* Problem requirements: Output the data below in full, byte for byte. Nothing may differ.

* Exercise data:
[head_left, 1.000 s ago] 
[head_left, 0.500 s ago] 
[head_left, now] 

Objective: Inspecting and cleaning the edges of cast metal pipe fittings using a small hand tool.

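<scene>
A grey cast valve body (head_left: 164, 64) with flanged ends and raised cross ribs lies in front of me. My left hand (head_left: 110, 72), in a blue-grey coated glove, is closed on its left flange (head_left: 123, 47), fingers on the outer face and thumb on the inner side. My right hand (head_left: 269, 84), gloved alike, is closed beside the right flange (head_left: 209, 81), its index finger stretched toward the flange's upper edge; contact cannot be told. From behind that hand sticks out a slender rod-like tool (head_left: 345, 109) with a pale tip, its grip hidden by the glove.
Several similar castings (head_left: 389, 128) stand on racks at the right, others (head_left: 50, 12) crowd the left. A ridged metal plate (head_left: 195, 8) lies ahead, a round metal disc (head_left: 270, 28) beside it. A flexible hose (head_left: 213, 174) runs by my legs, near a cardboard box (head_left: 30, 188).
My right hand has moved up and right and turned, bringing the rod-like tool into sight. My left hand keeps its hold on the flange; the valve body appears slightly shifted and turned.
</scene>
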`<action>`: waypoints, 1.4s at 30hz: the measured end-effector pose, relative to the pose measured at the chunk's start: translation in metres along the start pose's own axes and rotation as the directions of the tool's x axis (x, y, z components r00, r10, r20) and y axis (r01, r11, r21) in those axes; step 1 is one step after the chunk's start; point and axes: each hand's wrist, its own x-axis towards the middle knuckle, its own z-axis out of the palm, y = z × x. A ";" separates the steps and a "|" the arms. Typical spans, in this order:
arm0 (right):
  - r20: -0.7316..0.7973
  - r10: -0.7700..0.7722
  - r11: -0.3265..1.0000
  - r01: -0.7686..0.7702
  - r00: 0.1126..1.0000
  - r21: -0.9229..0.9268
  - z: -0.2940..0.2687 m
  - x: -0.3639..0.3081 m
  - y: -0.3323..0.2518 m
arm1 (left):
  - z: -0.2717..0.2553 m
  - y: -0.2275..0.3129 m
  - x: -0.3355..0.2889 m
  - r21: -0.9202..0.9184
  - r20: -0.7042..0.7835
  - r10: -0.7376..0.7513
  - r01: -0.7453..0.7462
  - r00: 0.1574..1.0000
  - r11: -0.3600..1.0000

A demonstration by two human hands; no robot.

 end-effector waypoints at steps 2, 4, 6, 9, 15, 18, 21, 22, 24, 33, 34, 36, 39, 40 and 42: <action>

* Problem solution:
[head_left, 1.000 s ago] 
[head_left, 0.500 s ago] 
[head_left, now] 

Objective: Inspecting and cleaning the edges of cast metal pipe fittings using a small hand tool.

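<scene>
A grey cast valve body (head_left: 164, 64) with flanged ends and raised cross ribs lies in front of me. My left hand (head_left: 110, 72), in a blue-grey coated glove, is closed on its left flange (head_left: 123, 47), fingers on the outer face and thumb on the inner side. My right hand (head_left: 269, 84), gloved alike, is closed beside the right flange (head_left: 209, 81), its index finger stretched toward the flange's upper edge; contact cannot be told. From behind that hand sticks out a slender rod-like tool (head_left: 345, 109) with a pale tip, its grip hidden by the glove.
Several similar castings (head_left: 389, 128) stand on racks at the right, others (head_left: 50, 12) crowd the left. A ridged metal plate (head_left: 195, 8) lies ahead, a round metal disc (head_left: 270, 28) beside it. A flexible hose (head_left: 213, 174) runs by my legs, near a cardboard box (head_left: 30, 188).
My right hand has moved up and right and turned, bringing the rod-like tool into sight. My left hand keeps its hold on the flange; the valve body appears slightly shifted and turned.
</scene>
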`<action>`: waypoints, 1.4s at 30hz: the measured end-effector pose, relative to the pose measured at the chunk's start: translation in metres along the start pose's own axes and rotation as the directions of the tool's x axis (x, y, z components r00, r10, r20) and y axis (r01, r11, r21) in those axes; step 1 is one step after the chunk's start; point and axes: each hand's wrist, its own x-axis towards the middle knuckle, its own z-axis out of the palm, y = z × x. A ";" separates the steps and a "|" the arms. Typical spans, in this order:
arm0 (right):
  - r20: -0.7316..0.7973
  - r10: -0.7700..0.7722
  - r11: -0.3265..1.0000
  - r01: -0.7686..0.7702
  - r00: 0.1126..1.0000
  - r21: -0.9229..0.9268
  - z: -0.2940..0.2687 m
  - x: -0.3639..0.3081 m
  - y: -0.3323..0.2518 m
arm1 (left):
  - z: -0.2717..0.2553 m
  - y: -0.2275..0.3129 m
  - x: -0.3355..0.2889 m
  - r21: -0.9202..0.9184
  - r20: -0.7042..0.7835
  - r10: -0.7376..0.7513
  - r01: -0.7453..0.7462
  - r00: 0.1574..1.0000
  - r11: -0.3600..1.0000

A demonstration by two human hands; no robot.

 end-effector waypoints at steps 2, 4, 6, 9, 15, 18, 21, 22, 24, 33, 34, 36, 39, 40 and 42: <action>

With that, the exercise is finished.